God shows up to ask Job
where he was when God was in the midst of suffering and labor pains to give
birth to creation and provide the necessary order and limits to the chaos of
the created order. In turn, Job recognizes
that his suffering is what it means to be not only human but divine as we try
to bring something new and loving into the world. It is life.
You may have seen that in
Texas a school administrator coached teachers that if they had books about the
tragedy and suffering found in the Jewish Holocaust to make sure they had books
that offered opposing views. To me, I think that single reference helps me to
make sense of so much of the pandemic in our country. We would like to erase the unjust suffering
we see around us because it makes us uncomfortable, disquieted, and perhaps
makes us unwilling to join hands with those who unjustly suffer. People of faith are often characterized as
simpletons, always looking at the bright side, joining hands and singing “Nearer
my God to thee” as the world is lit on fire. In contrast, I think the book of
Job asks for a deeper wisdom that helps us to know that the deeper tragedies,
the pains and losses, the hurts and bruises of life are not to be painted over
with bright yellow paint. Rather, if our
relationship with God is a relationship, Scripture gives us permission to yell
and scream at God and ask, “Where are you?
How long? Why have you brought
this to me, to us?” We may never really
get an answer but we may have an experience of God’s presence as we struggle
through.
During my time in high school, the faithful public school teachers of Metamora Township High School had us watch the movie "Night and Fog." I had to watch this gut-wrenching movie no less than four different times. It was a horrendous film that showed what the Allies found when they came upon the concentration camps.
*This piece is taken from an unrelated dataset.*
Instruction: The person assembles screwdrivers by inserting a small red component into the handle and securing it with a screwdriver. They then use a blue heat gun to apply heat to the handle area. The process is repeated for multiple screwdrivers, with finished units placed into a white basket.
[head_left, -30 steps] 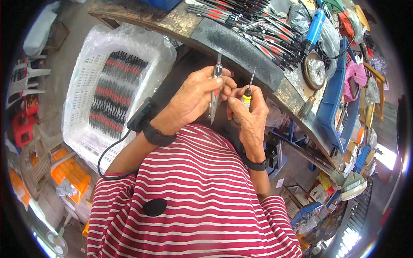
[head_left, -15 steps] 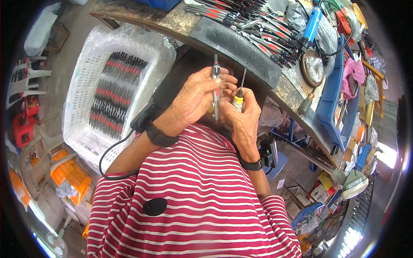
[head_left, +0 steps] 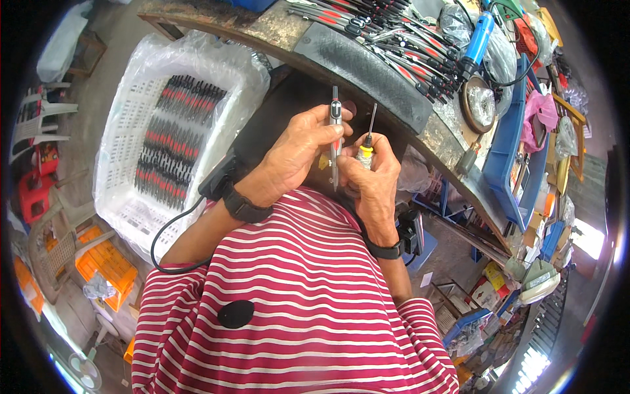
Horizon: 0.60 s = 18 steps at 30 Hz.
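Note:
My left hand [head_left: 296,150] is closed around a slim grey, black and red drawing compass [head_left: 336,110], thumb against its side. The compass stands upright, its legs pointing down toward my shirt. Close beside it, my right hand [head_left: 374,180] grips a screwdriver [head_left: 366,150] with a yellow collar and a clear-looking handle, mostly hidden by the fingers. Its thin shaft points up, apart from the compass. Both hands are in front of my chest, just off the bench edge.
A white basket [head_left: 117,172] lined with plastic, at left, holds rows of similar compasses. More lie heaped on the workbench [head_left: 243,34] by a black pad [head_left: 361,72]. A blue power tool [head_left: 478,41], round dish [head_left: 478,105] and blue tray [head_left: 518,157] are at right.
The compass has shifted slightly right and turned a little in my left hand, whose fingers have drawn in behind it. My right hand with the screwdriver has barely moved.

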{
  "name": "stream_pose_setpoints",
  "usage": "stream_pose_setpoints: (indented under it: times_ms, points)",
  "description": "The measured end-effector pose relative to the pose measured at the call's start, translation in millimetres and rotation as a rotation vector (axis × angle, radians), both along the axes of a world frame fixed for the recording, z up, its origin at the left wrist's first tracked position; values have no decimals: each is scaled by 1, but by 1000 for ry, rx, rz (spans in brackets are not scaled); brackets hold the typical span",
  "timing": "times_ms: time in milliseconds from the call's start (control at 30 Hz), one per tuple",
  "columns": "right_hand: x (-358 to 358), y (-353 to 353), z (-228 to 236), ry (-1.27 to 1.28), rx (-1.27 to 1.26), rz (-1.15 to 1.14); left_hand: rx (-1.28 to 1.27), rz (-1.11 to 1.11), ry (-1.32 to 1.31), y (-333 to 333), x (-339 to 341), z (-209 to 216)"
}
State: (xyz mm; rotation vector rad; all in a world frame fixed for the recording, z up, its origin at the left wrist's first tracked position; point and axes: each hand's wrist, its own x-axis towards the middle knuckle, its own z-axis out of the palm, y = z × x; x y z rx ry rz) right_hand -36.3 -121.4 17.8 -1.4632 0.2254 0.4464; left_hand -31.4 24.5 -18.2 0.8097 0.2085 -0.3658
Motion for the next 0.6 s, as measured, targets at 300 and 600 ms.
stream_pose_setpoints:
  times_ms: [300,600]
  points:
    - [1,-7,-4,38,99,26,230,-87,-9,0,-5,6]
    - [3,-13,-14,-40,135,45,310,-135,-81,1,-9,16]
Thin bodies stacked grotesquely in piles, soap and other items made out of human remains, the claw marks on walls of gas changers. Each time I tried to reason with my teachers, letting them know I had seen it before, that it made me uncomfortable and sick to my stomach. My teachers pressed. And my simple faith was shaken.
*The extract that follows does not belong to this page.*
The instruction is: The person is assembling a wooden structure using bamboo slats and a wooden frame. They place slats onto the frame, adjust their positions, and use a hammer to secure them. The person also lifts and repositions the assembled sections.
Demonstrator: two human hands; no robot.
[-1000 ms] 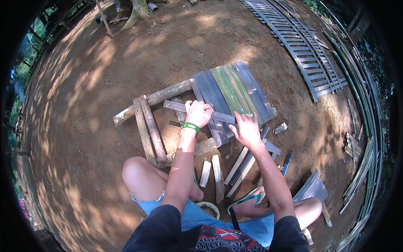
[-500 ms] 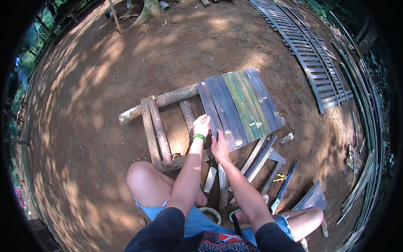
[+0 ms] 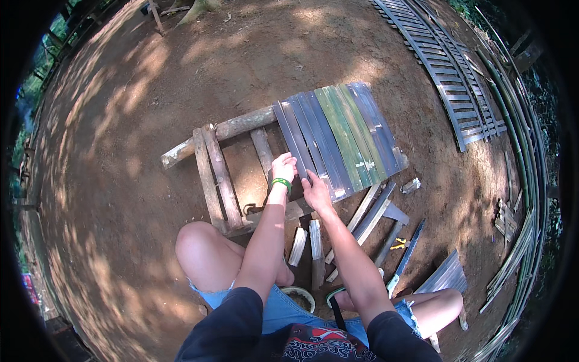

I could not believe God would allow this. Each time I would end up on the road outside our home, walking at night. I was cussing and swearing at God for I could understand humankind's free will but I could not understand a God who would allow this to happen. Where were YOUUUUUU?No real answer was
forthcoming. But I know now the
faithfulness of those teachers sharpened and honed my faith and wisdom. For I learned that God surely suffers. And those few times in my life when I have
shown myself to be faithful, I am on the ash heap holding God’s hand as God
holds the hand of others. I want you to
know this. You have to know this. So that when you go through tragedy and
suffering, the death of a loved one or a disease that might ravage you or someone
you love, you know that it is not punishment from God. And that the tradition is big and wide for
you to complain and lament and ask God repeatedly even when it feels like God
is not showing up.
As your pastor, I want that
depth of soul for you so that when some softness comes, where you might feel a
hand joining yours on the ash heap, you will know. You will know. And so that we all might find ways,
especially in this pandemic, to reach out our hands because it is not only the
human thing to do. It is divine thing to
do. It is truly divine. Amen.
[1] Walter Brueggemann, The Prophetic Imagination-40th Anniversary
Edition (Minneapolis: Fortress Press, 2018), p. 84
[2] Patricia Cohen, “Author’s Personal Forecast: Not
Always so Sunny but Pleasantly Skeptical,” New York Times, October
9, 2009, https://www.nytimes.com/2009/10/10/books/10ehrenreich.html.
[3] Barbara Ehrenreich, Bright-Sided: How the Relentless
Promotion of Positive Thinking Has Undermined America (New York:
Metropolitan Books, 2009), pp. 6, 13.
[4] Matthieu Aikins, Christoph
Koettl, Evan Hill and Eric Schmitt “Times Investigation: In U.S. Drone Strike,
Evidence Suggests No ISIS Bomb,” New York Times, October 16, 2021.